Ego-surfing by proxy (TBTF in NW)

Rohit Khare (
Wed, 09 Jul 1997 21:52:57 -0400

Lo and behold, the back page of Network World has our own Keith Dawson this week...

Coffee: Driving the computer industry now or in the future? 
 By Mark Gibbs

     Coffee. What IT shop can operate without it? You know, that wonderful, 
aromatic brew in the staff lounge at  9 a.m. that turns into a viscous, 
stomach-burning, gut-wrenching, black ooze by 4 p.m. But in IT, we just 
can't live without it, whatever state it's in.
     Now it was with some amusement that I read that a nice, hot cup of 
coffee may one day be pressed into service as a supercomputer. I came 
across this gem on the site Tasty Bits from the Technology Front 
     The background to this improbable idea lies in quantum physics and the 
limitations of conventional computers. With chips, speed depends on how 
much you can minimize the size of various chip features. Of course, the 
limit comes when you get features so small you're effectively handling 
single electrons.
     Interestingly, the smaller the feature size, the more expensive the 
fabrication process. This, in turn, makes the fabrication ('fab' plant) 
correspondingly more expensive. Supposedly, if we could build chips that 
handle single electrons, the cost of the fab plant would equal the gross 
national product of every country on the planet.
     A hope lies in quantum physics. But quantum physics only applies to 
the subatomic level, which is where the quantum properties of matter become 
detectable. And this is where something called 'quantum logic' comes in: 
A particle (an electron, a photon, an atomic nucleus, etc.) can be in 
multiple states simultaneously. It can, in effect, represent 0 and 1 at the 
same time.
     Now you're probably about to frame a deep-penetrating question such as 
'Wha'?' and I'm right there with you. This is desperately weird stuff, 
and I'm not about to make the slightest attempt to explain it. That's not 
because I'm short of space or anything - I don't understand it, either.
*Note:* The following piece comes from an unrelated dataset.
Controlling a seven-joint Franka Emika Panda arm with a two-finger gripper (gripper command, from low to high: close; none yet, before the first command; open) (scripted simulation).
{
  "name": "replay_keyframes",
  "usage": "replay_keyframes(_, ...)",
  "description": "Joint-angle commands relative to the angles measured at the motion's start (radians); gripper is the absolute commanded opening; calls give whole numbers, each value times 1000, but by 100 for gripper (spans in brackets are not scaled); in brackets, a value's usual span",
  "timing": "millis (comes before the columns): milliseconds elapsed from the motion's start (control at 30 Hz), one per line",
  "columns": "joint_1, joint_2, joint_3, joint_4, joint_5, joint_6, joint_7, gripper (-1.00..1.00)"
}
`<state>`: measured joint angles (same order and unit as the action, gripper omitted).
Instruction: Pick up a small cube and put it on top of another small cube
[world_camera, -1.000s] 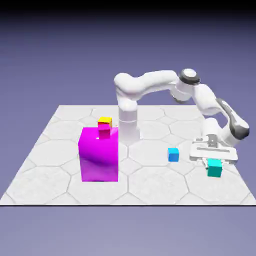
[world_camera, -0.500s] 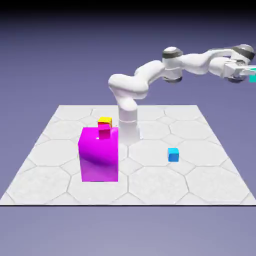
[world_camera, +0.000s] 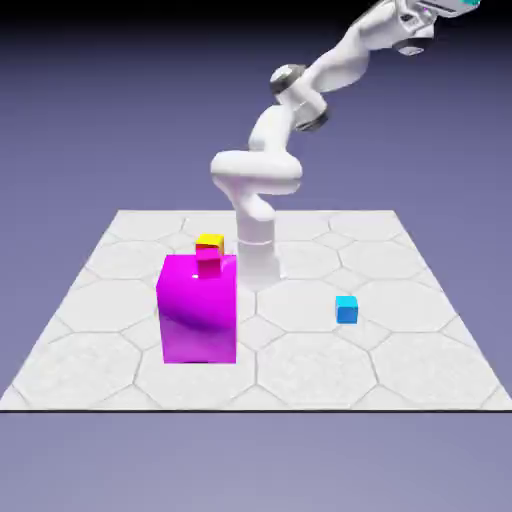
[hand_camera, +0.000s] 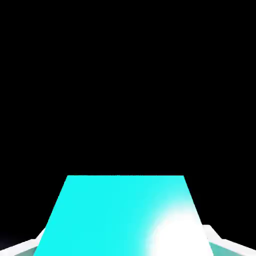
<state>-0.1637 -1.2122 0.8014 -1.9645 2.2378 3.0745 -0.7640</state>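
- No writing or labels show on anything.
- The pincer (world_camera: 452, 6) is closed tight on the teal cube (hand_camera: 122, 215), which fills the lower hand view against blackness.
- In the exterior view the pincer sits high at the top right edge, well above the surface (world_camera: 300, 370).
- The sky-blue cube (world_camera: 347, 309) rests on the surface, right of the magenta block (world_camera: 198, 310).

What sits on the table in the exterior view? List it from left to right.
Magenta block → robot base → sky-blue cube. The small yellow and red cubes overlap the block, so they are left out.
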Motion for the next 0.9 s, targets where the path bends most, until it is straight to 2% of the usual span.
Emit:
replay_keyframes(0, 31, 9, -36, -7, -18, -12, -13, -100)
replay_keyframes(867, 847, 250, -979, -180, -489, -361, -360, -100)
     But the potential is this: Where a regular computer working with, say, 
a 24-bit word could, at any moment, represent any of 8,388,608 values, a 
quantum computer with 24 quantum bits (or, as they snappily call them, 
qubits) could represent all 8,388,608 values at the same time  because each 
qubit can be in multiple states.
     If the term that springs to mind at this point is 'massively 
parallel,' you are quite right. That is, indeed, what this beast is. Or, 
at least, will be if they can build it.
     With such a machine, cracking real encryption codes - typically a 
problem of finding the prime factors of large numbers - becomes practical. 
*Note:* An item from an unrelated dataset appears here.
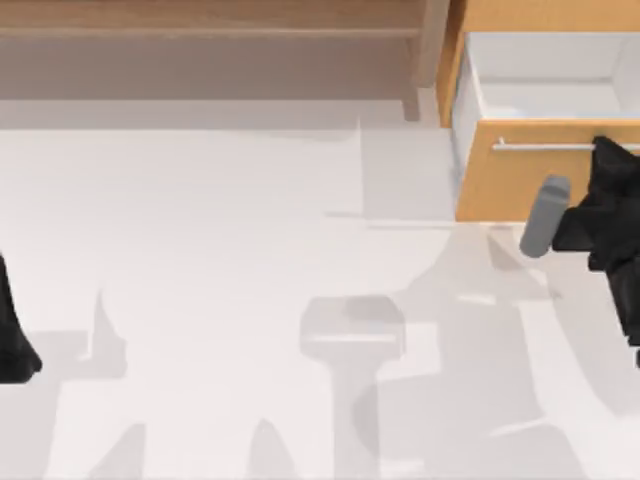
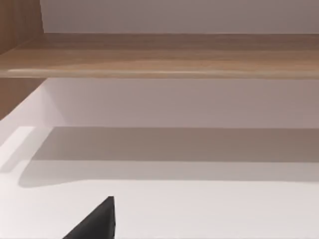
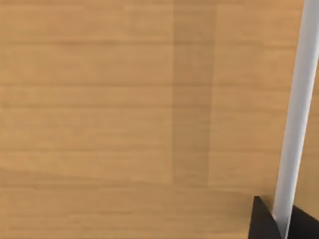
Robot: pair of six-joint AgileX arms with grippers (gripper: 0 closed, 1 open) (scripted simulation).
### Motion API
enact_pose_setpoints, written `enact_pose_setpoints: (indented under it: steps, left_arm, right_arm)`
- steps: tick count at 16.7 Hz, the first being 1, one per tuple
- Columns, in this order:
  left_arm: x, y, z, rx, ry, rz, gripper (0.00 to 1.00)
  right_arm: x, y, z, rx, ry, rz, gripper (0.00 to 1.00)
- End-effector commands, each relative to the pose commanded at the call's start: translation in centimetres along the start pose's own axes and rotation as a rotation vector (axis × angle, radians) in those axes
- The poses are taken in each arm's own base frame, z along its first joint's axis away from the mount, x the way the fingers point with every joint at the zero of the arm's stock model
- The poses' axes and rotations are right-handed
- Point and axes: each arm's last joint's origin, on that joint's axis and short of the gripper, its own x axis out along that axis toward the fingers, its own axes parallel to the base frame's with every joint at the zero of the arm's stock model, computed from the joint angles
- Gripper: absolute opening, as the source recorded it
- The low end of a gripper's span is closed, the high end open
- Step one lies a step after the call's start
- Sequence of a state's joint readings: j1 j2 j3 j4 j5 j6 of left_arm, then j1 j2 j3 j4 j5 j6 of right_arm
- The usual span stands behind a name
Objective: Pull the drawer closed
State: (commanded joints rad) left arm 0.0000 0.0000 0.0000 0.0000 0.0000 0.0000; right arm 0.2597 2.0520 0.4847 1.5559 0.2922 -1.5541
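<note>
**Right jaws straddle the drawer's bar handle**

The right gripper's (image 3: 281, 219) jaws stand on either side of the silver bar handle (image 3: 299, 109), with a dark fingertip (image 3: 261, 221) just beside the bar and another dark tip on its far side; the bar runs down between them, so the jaws are closed around it as far as the right wrist view shows. From above, the right gripper (image 1: 605, 160) sits at the table's right edge, its black body pressed against the drawer's front panel (image 1: 520, 185) at the handle's (image 1: 540, 146) right-hand stretch. A grey cylindrical part of the arm (image 1: 545, 215) slants just below the panel.

The drawer (image 1: 545, 85) is at the upper right of the table (image 1: 220, 300) and stands pulled out: its white inner walls and floor are open to view behind the orange-tan front panel, which sits forward of the cabinet body. The right wrist view looks straight at that panel's wood grain (image 3: 124, 119).

The left arm (image 1: 15, 340) is parked at the table's far left edge. A dark gripper tip (image 2: 97, 221) shows in the left wrist view, over the white table, facing the long brown wooden shelf unit (image 2: 159, 57); whether its jaws are apart or together cannot be told. The shelf unit (image 1: 210, 20) runs along the table's top edge, left of the drawer.
</note>
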Motion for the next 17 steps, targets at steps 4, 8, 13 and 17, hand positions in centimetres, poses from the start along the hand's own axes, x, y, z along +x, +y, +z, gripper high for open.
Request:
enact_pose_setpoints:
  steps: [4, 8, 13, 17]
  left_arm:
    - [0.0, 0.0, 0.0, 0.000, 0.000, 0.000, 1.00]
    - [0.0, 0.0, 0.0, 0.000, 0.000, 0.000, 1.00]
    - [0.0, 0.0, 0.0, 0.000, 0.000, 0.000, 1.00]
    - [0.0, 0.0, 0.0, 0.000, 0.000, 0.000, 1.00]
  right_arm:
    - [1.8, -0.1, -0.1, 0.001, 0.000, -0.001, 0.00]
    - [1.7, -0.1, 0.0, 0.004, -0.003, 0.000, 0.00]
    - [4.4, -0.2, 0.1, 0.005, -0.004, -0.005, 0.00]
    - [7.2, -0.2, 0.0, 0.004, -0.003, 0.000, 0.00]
In 1994, 1,600 computers on the Internet took eight months to find the 
prime factors of a 129-digit number. If they were to try the same thing 
with a 250-digit number, it would take about 800,000 years.
     On the other hand, a 30-qubit computer would be capable of knocking 
off the prime factors of a thousand -digit number in a mere 20 minutes! 
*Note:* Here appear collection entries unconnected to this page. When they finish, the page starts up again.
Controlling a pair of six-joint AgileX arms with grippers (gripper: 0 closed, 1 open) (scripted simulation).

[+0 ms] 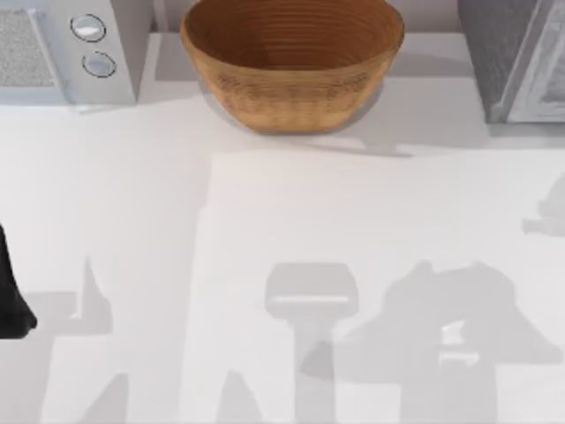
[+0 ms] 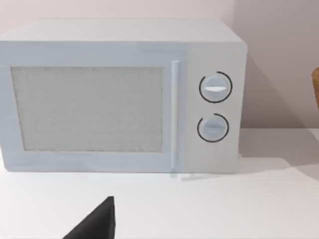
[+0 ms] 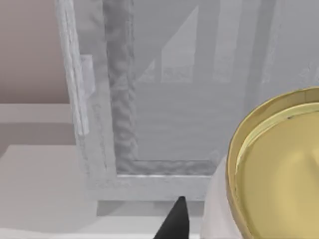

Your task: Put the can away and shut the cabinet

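Right wrist view puts the can (image 3: pixel 279 169), gold rim up, close against the right gripper's dark fingertip (image 3: pixel 174 221) before the open cabinet (image 3: pixel 149 124), though whether those jaws clamp it I cannot tell, while the left arm (image 1: pixel 11 291) sits parked at the table's (image 1: pixel 132 221) left edge facing the microwave (image 2: pixel 119 94) beside the wicker basket (image 1: pixel 291 62).

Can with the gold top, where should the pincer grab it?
Probably hold the can by its round white wall, below the gold rim, coming from the side. The top is flat with only a thin rim, so there is nothing to pinch, while the wall offers two opposite sides. The right pincer is close beside it, facing the cabinet. The left pincer is parked at the table's left edge.
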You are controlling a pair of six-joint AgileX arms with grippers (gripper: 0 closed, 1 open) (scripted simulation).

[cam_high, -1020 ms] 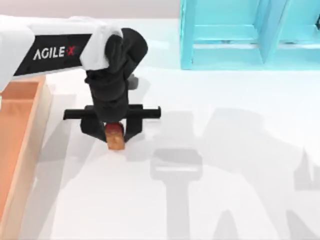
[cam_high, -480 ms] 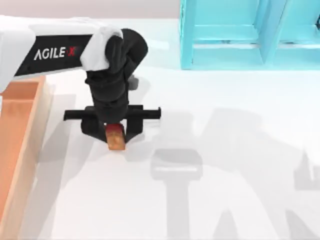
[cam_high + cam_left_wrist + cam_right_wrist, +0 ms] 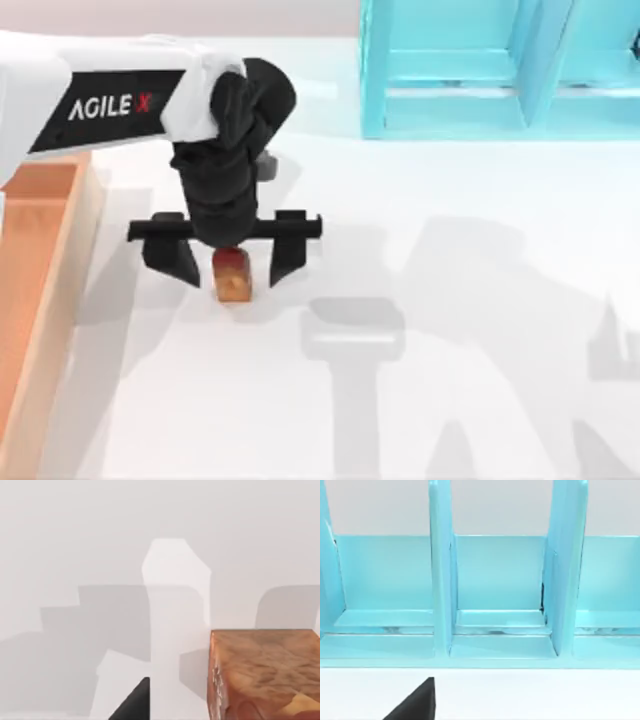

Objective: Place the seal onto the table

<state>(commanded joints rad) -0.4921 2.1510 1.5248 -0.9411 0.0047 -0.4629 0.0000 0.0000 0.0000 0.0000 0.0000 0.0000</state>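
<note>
The seal (image 3: 232, 275), an amber-orange block with a dark red top, rests on the white table (image 3: 450, 300) left of centre. My left gripper (image 3: 228, 264) hangs straight over it, open, with its two black fingers spread well apart on either side of the seal and not touching it. In the left wrist view the seal's amber body (image 3: 265, 672) is close up on the table (image 3: 150, 530), and one dark fingertip (image 3: 135, 705) shows at the edge. A dark fingertip (image 3: 417, 702) of my right arm shows in the right wrist view.
An orange-brown wooden tray (image 3: 40, 290) runs along the table's left edge, close to the left arm. A turquoise shelf unit (image 3: 500, 70) stands at the back right, and the right wrist view faces its compartments (image 3: 495, 580). White surface stretches to the front and right.
The left gripper's fingers have spread apart, letting go of the seal, which now stands free on the table. The arm itself has barely shifted.
</note>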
That's real horsepower by anyone's standard.
     It turns out that using individual particles as qubits is tricky. As 
soon as you try to determine the state of the particle, your observation 
stops the process of computation (good ol' Heisenberg's uncertainty 
principle at work). 
     So some bright chaps at MIT (http:// 
projects/ spins/home.html) have come up with the idea of using lots of 
particles at the same time, all doing the same thing. They reason that if 
all the particles are doing the same calculation, determining the state of 
a small number of them still leaves the rest to complete the process.
     They suggest that a nice, hot cup of coffee would be a fine collection 
of particles to use as qubits.  Actually, in a real machine, they would use 
a complex, purified molecule such as caffeine. Using a technique called 
nuclear magnetic resonance - which is just a matter of shoving radio waves 
into the liquid to induce the computing 'states' and detect the magnetic 
response of the atoms - a quantum computer may one day be built. And the 
hardware required is cheap.
     So in the future, we may be able to honestly say that the computer 
industry does, indeed, run on caffeine.